WATCH THIS SPACE: The Sailors Union of the Pacific Hall, home of such nice all-ages shows last year, is now about to house the reincarnation of El Gaucho, formerly one of Seattle’s best-loved steak and bourbon outlets. Its old downtown manifestation, now the Olive Way branch of the Red Balloon Co., was famous as the watering hole of old KVI DJs Bob Hardwick (the official Ninth-Coolest Seattleite Ever) and Jack Morton.
DILLARD’S DULLARDS: During a post-speech Q&A at a Michigan writers’ conference some six months ago, Connecticut essayist/ poet Annie Dillard was asked if she missed living in the Northwest (she was holed up in Bellingham and the San Juans in the late ’70s). She said no, claiming “it’s no place for an intellectual woman” and offering a brusque retort imaging NW females as breast-feeding, fruit-canning, chainsaw-wielding mutes. Dillard’s remark eventually caught the attention of editors at the Seattle Times, who don’t have a particular interest in intellectualism but do have a lot invested in the image of Seattleites as at least a pseudo-sophisticated sort. A Scene section front page was assembled around Dillard’s brief quotation, headlined “Women intellectuals: A Northwest oxymoron?.” To fill the rest of the space, the paper added interview quotes from local citizens and defensive editorial commentary (“OK, Northwest women, dab that drool off your chin, put down your chainsaw and listen up”), treating readers as if they were as dumb as Dillard claimed they were. The Times, which would rather cultivate readers who can grapple with complex wines than ones who can grapple with complex ideas, treated Dillard’s throwaway remark as a call to defend, not the Northwest Mind, but the Northwest Lifestyle.

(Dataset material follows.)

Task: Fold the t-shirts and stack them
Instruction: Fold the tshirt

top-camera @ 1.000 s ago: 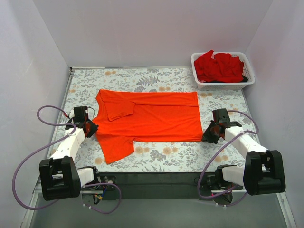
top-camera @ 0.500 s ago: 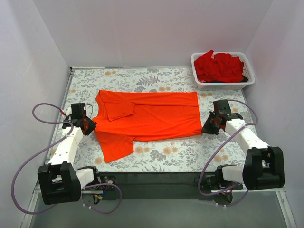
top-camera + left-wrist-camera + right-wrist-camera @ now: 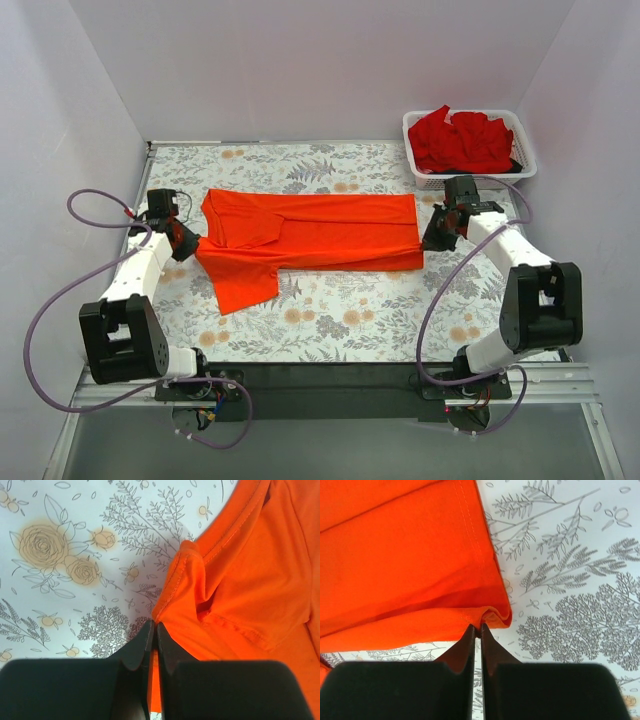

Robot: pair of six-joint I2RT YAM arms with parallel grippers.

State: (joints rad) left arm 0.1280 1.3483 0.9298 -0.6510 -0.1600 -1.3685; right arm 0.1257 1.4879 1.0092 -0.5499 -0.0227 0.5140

The notion that there could be some bright earth mamas out there, or some well-dressed urbane ditzes, hasn’t seemed to occur to the paper.
Incidentally, here’s a perhaps-fortuitous slice of Dillard’s only novel to date, The Living (set in 1890s B’ham): “…But the times had gotten inside them in some ways as they aged, and made them both ordinary… No child on earth was ever meant to be ordinary, and you can see it in them, and they know it, too, but then the times get to them, and they wear out their brains learning what folks expect, and spend their strength trying to rise over those same folks.” (Italics added.) (The Times’ review called The Living “a novel of character that blends history, social change, and individual dreams in a sophisticated, seamless prose.”)

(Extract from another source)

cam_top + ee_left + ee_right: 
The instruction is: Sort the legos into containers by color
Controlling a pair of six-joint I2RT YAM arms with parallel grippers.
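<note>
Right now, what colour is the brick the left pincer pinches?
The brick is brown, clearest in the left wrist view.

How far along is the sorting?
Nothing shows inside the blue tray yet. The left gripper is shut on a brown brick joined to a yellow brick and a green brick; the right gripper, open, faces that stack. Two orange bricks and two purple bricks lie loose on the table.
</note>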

BASES OF OPINION: So “Refuse to Lose II” ended with a whimper (and a wild pitch), not with a Grand Salami. That’s OK. Last year was the grand Drive for Repsect, when the Ms (and, by extension, the region) proved it had contender stuff. This Randy Johnson-less year was more for fun, for accomplishment for its own exhilarating sake, and for the fans to prove to the taxpayers there really was long-term support behind the team (and, by extension, the new stadium scheme).
‘TIL NEXT WE GRAPPLE with the limitations of the written word, recall these words from the legendary Hedy Lamarr: “Any girl can be glamorous. All you have to do is stand still and look stupid.”
KISS THE PICTURES! LICK THE PRINT! CHEW THE STAPLES!: After a seeming lull period, local zines and periodicals are again popping up. Here are a few that have slipped by lately:
*Â How to Tell If You’re Dead, by Michelle Beaudry and Lord Carrett: There are worse illustrated-joke books out there, but this at least qualifies for dishonorable mention. “You’re Dead If… Minnie Pearl’s price tag is on her toe.” ($6 from Laffbooks, 6201 15th Ave. NW, Seattle 98107.)
*Â The Movie Marquee. Somebody tries to start a self-published mainstream movie-review zine just about every year. This one’s from local freelancer Doug Thomas. It’s little better or worse than any of its ilk, desperately seeking artistic or at least financial significance the action thrillers made by the studios it wants to advertise. ($15/6 issues from 3015 NW Market St., #B115, Seattle 98107.)
*Â Replicant: A Journal of Seattle Area Industrial & Darkwave Musings. Small, personal, infrequent newsletter for Goth and industrial-dance music lovers. Recent issues have featured DJ Webb’s series “Name Calling,” offering handy intros about the confusing genres and sub-genres in recent dance music. (Pay-what-you-can from P.O. Box 48213, Seattle 98148.)
*Â ReAct: Practical Strategies for Ending Violence. Py Bateman ran the Alternatives to Fear self-defense school for umpteen years; her new monthly newsletter goes beyond the specific tactics of her classes, into larger issues of personal safety, power, and fear. In issue #3 she breaks with her profession’s traditions by including one story about a male assailee. ($25/year from P.O. Box 23316, Seattle 98102.)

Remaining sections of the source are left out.